The character and extent of the influence of the Christian Bible in the founding era has stimulated decades of thoughtful historical investigation. This legislation, rather than helping students participate in and learn from those conversations, inhibits their ability to understand the culture of revolutionary America and the early republic. Moreover, the bill’s intellectual framework imposes a rigid and dangerously undefined assertion about the Christian Bible’s “influence” into a Constitution famously lacking even any direct reference to the Bible or Christianity. Indeed, Article 6 specifically guarantees that “no religious Test shall ever be required as a Qualification to any Office or public Trust under the United States.”

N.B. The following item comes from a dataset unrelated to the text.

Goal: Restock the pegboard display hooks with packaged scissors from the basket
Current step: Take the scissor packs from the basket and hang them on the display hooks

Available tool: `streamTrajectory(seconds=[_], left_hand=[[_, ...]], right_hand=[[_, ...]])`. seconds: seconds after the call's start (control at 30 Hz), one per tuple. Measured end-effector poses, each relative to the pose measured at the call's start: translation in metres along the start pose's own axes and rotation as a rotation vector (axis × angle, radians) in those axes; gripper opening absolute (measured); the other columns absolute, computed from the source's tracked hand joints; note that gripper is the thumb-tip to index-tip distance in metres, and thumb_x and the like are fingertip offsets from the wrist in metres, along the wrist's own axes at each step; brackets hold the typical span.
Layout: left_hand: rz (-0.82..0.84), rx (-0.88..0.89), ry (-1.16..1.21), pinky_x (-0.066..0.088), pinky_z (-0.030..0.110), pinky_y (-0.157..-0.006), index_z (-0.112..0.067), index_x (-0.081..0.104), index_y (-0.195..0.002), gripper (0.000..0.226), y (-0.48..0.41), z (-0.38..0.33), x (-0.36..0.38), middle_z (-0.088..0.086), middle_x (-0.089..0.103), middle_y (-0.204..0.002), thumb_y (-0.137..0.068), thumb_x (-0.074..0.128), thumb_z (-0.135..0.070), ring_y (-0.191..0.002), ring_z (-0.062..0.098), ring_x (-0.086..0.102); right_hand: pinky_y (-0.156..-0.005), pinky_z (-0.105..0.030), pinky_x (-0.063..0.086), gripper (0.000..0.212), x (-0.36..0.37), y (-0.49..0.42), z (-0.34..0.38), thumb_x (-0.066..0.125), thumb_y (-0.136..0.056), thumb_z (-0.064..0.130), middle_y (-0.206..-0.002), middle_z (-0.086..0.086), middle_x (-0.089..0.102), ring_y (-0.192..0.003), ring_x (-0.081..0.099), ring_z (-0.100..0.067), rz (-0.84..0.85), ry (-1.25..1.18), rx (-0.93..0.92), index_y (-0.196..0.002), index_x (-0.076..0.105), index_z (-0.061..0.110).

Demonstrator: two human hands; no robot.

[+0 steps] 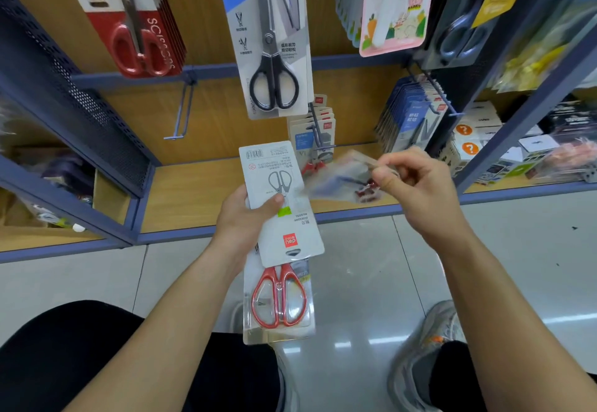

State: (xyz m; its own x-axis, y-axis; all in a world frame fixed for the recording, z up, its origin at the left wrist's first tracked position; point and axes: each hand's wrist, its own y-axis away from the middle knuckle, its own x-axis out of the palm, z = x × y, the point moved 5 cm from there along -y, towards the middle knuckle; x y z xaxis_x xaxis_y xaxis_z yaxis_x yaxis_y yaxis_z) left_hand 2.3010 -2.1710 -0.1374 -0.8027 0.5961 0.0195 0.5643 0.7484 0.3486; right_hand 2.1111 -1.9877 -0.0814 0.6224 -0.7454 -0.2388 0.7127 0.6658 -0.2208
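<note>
1. Holding the stock, the left hand (240,221) grips a stack of packaged scissors (298,243) at the centre of the frame. Its thumb is clamped across the white card back of the top pack. A red-handled pair shows through the blister at the low end of the stack.
2. The right hand (416,185), right of centre, pinches a single pack (339,179) between thumb and curled fingers. That pack is smeared by blur, so its hang hole cannot be made out.
3. A bare hook (184,111) juts from the rail left of centre. A part-filled hook (318,127) of what look like similar packs sits just above the stack. Either looks a likely target.
4. Risk: the pinch on the single pack looks light and near one edge. The pack may swing and miss the hook tip, or slip and drop to the tiled floor (355,282).
5. Risk: one thumb alone pins the stack. Slick blisters may slide apart and fan out of the grip if the left hand tilts.
6. Risk: the top pack lies card-back up, so a pack may go onto the hook reversed.
7. Risk: reaching in may knock the black-handled pack (274,56), which hangs low over the part-filled hook.
8. Containers: the basket is not in view. A cardboard box (109,195) in the lower-left shelf bay holds things too dim to name. The shelf at right carries small cartons (465,140) marked with question marks, and their contents are hidden.
</note>
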Motion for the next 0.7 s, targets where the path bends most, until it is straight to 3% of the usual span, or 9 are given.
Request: streamTrajectory(seconds=[0.2, 0.33, 0.53, 0.63, 0.7], left_hand=[[-0.006, -0.004, -0.039, 0.064, 0.033, -0.069, -0.027, 0.068, -0.104, 0.02, 0.002, 0.003, 0.002, -0.007, 0.079, -0.102, -0.093, 0.075, -0.012, -0.086, 0.015, 0.078], [-0.014, -0.012, -0.037, 0.064, 0.03, -0.064, -0.027, 0.067, -0.103, 0.02, 0.003, 0.006, -0.001, -0.009, 0.079, -0.099, -0.093, 0.074, -0.011, -0.083, 0.013, 0.078], [-0.011, -0.005, -0.062, 0.064, 0.031, -0.066, -0.028, 0.068, -0.106, 0.021, -0.001, 0.009, -0.001, -0.009, 0.079, -0.101, -0.094, 0.074, -0.012, -0.084, 0.013, 0.078], [-0.008, -0.003, -0.088, 0.064, 0.03, -0.064, -0.025, 0.067, -0.113, 0.024, -0.002, 0.012, -0.003, -0.009, 0.078, -0.104, -0.094, 0.074, -0.014, -0.084, 0.013, 0.078], [-0.018, -0.001, -0.12, 0.063, 0.029, -0.064, -0.023, 0.067, -0.119, 0.027, -0.003, 0.014, -0.006, -0.008, 0.077, -0.108, -0.094, 0.074, -0.015, -0.085, 0.012, 0.078]], right_hand=[[-0.077, -0.032, 0.052, 0.017, -0.007, 0.0, -0.033, 0.065, -0.1, 0.026, -0.102, 0.001, 0.057, -0.088, 0.062, -0.013, -0.109, 0.148, 0.228, -0.083, 0.064, 0.028], [-0.073, -0.038, 0.059, 0.02, -0.005, 0.008, -0.052, 0.057, -0.104, 0.032, -0.083, 0.004, 0.074, -0.076, 0.073, -0.011, -0.072, 0.074, 0.393, -0.089, 0.063, 0.021], [-0.059, -0.022, 0.053, 0.027, 0.004, 0.022, -0.071, 0.052, -0.105, 0.039, -0.067, 0.014, 0.071, -0.063, 0.068, 0.001, -0.131, 0.024, 0.473, -0.098, 0.061, 0.015], [-0.066, -0.033, 0.058, 0.02, 0.011, 0.032, -0.089, 0.057, -0.104, 0.036, -0.07, 0.004, 0.072, -0.067, 0.071, -0.012, -0.204, -0.089, 0.569, -0.096, 0.061, 0.018], [-0.069, -0.036, 0.056, 0.008, 0.018, 0.041, -0.102, 0.059, -0.102, 0.023, -0.069, 0.003, 0.073, -0.064, 0.071, -0.014, -0.202, -0.19, 0.658, -0.096, 0.062, 0.02]])
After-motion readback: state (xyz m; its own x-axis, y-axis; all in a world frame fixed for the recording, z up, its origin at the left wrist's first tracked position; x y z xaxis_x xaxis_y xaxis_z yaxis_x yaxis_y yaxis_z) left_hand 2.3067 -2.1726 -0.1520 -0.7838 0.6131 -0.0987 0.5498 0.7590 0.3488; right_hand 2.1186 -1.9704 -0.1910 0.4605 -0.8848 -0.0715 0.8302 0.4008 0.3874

The silence of the Constitution on religious matters beyond Article 6, and the provisions of the First Amendment guaranteeing no “establishment of religion or prohibiting its free exercise” did not go unnoticed in the republic’s earliest years. The 1796 treaty between the United States and Tripoli stipulated that the young nation’s government was “not in any sense founded on the Christian religion.” Writing to Baptist supporters in Connecticut in 1802, Thomas Jefferson described the First Amendment protection of the free exercise of religion as “building a wall between church and State.”

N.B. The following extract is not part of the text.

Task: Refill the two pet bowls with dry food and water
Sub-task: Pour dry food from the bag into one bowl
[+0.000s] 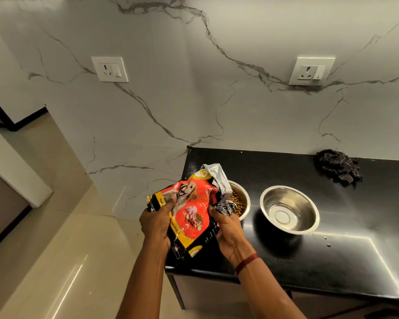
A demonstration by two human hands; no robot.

The AHA agrees that it is important to address the comparatively limited coverage of religious history in public school curricula. But Alabama students deserve a fuller and richer account of the American founding than the cherrypicked examples invoked in HB 178. The spiritual beliefs and practices of Americans vary and change over time. The creative interaction of many different faiths and denominations is a defining feature of life in the United States. By insisting instead that a single Biblical text can stand in for the American political tradition, the bill misses opportunities to create space for wide-ranging, interesting classroom inquiry into the extent, character, and role of the Bible in a country awash with multiple Protestant, Jewish, traditional African, Catholic, Native American, and Islamic religious traditions.
We encourage you to consider wiser and more productive investments of state resources. The Alabama Department of Education recently revised the excellent Alabama Course of Study: Social Studies, among the best state academic standards in the country. These standards require teachers to discuss the history of the Bible and Christianity in a variety of contexts.
With more than 10,500 members, the AHA is the largest membership association of professional historians in the world. Founded in 1884 and incorporated by Congress in 1889 for the promotion of historical studies, the Association provides leadership for the discipline, helps to sustain and enhance the work of historians, and promotes the imperative of historical thinking in public life.
HB 178/SB 166 does disservice to the religious history of Alabama and the United States. We encourage you to set it aside. The lawyers’ fees sure to result from passage of this bill would be much better invested in instructional materials and professional development opportunities for history and social studies educators across the state.